Exercise requirements:
Using the entries below, show all lines with the string "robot".

Records for the exercise:

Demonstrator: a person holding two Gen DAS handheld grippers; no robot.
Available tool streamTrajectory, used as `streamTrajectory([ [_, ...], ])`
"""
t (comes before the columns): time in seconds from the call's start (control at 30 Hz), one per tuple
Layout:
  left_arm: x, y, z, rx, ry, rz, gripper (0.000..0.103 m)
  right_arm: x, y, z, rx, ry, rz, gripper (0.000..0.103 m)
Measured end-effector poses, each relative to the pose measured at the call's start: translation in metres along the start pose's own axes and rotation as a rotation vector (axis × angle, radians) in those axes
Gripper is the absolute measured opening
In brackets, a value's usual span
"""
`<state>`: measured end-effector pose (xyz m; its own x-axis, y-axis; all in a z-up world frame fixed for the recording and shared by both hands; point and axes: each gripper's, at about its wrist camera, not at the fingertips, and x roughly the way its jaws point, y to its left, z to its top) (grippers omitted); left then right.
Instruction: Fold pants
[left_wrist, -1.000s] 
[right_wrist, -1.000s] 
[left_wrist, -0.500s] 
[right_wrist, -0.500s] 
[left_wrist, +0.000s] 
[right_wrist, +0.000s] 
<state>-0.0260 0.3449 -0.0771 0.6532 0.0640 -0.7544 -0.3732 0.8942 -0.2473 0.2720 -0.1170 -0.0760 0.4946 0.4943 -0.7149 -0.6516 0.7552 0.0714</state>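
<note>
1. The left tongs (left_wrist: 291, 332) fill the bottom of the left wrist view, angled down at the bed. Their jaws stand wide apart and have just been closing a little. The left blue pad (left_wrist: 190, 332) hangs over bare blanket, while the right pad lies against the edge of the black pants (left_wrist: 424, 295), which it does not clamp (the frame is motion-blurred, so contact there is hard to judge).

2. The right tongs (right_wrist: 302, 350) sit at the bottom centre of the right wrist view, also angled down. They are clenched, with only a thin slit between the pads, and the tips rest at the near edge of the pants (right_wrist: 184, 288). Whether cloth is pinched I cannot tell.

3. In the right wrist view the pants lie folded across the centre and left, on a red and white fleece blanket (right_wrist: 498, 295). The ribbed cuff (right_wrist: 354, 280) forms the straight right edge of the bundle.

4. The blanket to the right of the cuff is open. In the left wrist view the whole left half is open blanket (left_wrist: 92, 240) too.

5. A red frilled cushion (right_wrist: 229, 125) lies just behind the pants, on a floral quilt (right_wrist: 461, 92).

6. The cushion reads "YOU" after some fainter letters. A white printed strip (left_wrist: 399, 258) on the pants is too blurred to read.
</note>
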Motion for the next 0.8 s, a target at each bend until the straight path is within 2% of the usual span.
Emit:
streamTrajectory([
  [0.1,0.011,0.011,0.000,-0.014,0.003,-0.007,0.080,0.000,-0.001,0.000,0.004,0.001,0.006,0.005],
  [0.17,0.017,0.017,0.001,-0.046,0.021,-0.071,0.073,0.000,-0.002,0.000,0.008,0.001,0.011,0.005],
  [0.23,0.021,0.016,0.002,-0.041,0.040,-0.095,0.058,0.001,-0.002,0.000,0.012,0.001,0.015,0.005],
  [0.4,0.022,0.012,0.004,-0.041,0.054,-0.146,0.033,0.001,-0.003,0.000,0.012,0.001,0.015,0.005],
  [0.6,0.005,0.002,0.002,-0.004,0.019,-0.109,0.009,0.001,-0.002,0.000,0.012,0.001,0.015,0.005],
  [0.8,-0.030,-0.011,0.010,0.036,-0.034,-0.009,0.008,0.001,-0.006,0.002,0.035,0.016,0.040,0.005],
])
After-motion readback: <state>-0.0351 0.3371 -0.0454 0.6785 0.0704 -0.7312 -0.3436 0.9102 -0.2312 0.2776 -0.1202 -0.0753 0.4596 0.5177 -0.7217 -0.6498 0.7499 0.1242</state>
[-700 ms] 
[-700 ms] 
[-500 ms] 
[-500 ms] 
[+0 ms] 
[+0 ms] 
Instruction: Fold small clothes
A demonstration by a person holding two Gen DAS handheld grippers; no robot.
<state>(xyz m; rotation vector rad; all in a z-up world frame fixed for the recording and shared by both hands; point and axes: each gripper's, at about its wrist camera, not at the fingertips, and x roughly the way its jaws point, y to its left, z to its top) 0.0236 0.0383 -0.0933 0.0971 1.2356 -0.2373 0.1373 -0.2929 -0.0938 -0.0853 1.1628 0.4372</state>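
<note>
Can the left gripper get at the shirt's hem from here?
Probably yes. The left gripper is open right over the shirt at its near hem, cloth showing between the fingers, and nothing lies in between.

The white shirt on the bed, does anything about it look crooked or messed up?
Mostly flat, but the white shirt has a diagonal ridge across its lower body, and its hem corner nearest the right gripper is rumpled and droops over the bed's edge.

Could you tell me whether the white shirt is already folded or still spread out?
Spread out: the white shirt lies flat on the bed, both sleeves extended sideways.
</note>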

Output for this task:
Demonstrator: a person holding two Gen DAS handheld grippers; no robot.
A demonstration by a person holding two Gen DAS handheld grippers; no robot.

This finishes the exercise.